■ PROBLEM REQUIREMENTS:
The listing below is the input. Say how many of its lines contain "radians", giving the number alone.

■ SUPPLIED DATA:

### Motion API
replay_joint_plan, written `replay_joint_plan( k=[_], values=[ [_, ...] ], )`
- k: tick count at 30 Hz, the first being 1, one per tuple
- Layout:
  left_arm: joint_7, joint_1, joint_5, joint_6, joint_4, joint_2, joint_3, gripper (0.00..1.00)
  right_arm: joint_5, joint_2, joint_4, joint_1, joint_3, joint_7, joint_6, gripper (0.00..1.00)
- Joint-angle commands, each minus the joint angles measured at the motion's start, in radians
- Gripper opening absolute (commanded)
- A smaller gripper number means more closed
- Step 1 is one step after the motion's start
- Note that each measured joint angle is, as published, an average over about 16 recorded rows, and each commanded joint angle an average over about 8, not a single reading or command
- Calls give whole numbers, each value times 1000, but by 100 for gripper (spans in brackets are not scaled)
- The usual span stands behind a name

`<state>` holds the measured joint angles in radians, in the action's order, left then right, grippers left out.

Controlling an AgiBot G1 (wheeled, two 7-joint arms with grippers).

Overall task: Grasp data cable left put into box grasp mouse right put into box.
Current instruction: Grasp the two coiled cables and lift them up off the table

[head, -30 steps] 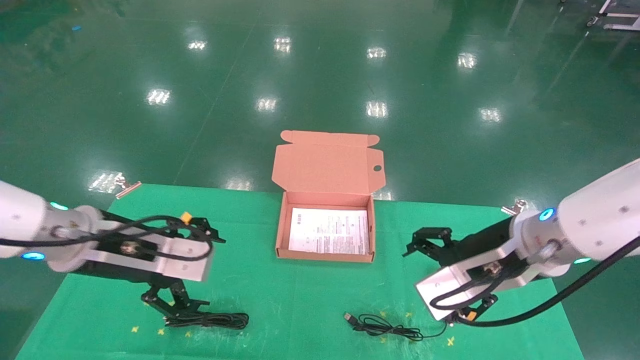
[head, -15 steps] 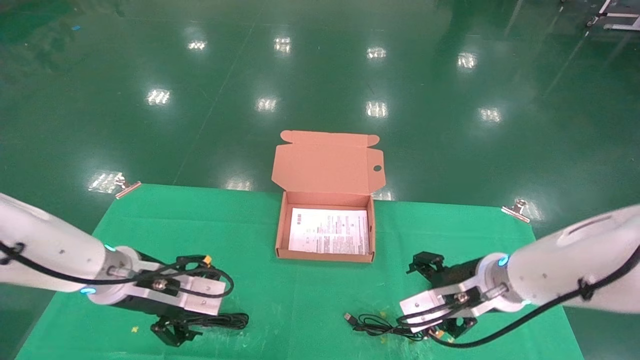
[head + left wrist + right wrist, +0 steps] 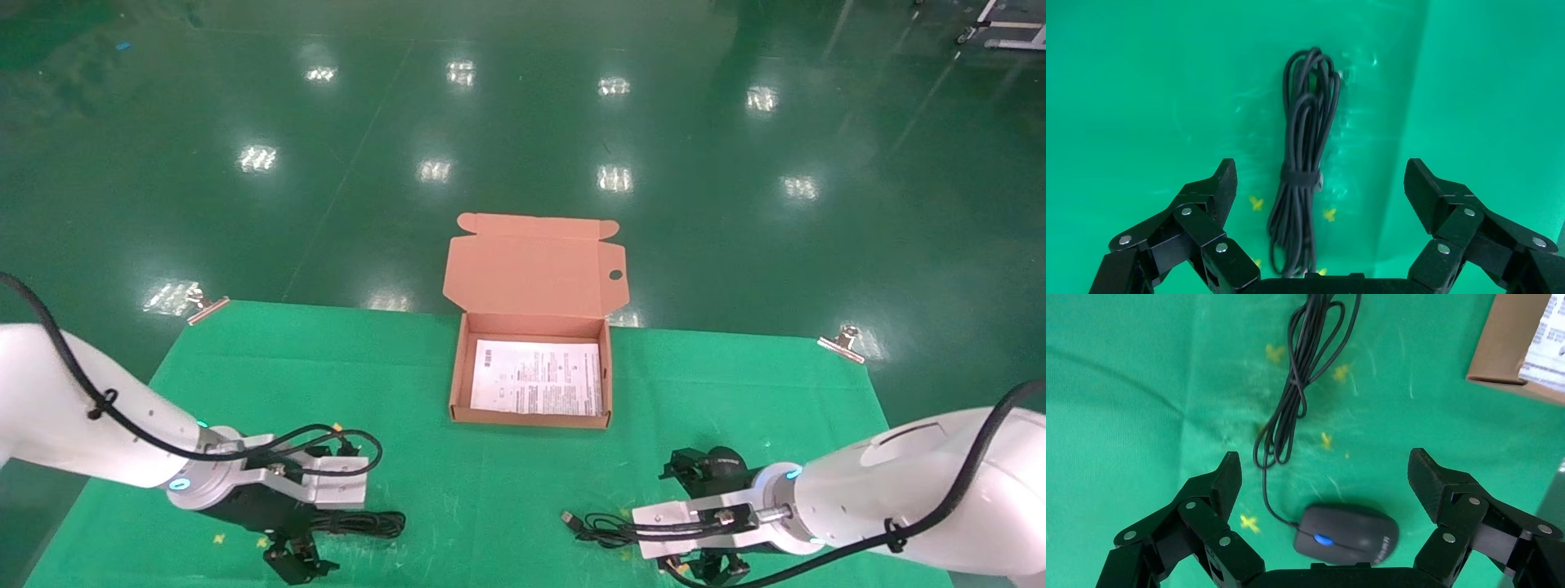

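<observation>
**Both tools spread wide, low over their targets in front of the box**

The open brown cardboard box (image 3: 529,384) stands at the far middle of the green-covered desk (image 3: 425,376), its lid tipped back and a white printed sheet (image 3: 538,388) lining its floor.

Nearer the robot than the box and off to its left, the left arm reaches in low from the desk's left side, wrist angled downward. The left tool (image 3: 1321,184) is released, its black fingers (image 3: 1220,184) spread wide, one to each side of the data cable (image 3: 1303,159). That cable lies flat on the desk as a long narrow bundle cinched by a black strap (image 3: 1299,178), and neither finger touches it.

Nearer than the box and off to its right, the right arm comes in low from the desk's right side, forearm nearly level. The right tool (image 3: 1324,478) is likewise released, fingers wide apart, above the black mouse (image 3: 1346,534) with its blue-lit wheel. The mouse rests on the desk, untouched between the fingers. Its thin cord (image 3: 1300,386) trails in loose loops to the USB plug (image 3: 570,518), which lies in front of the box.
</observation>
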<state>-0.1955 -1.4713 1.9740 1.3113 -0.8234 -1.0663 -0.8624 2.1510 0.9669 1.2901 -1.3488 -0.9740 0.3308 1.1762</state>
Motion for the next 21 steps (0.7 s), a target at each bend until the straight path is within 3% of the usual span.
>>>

■ OUTPUT FOR THIS TASK:
2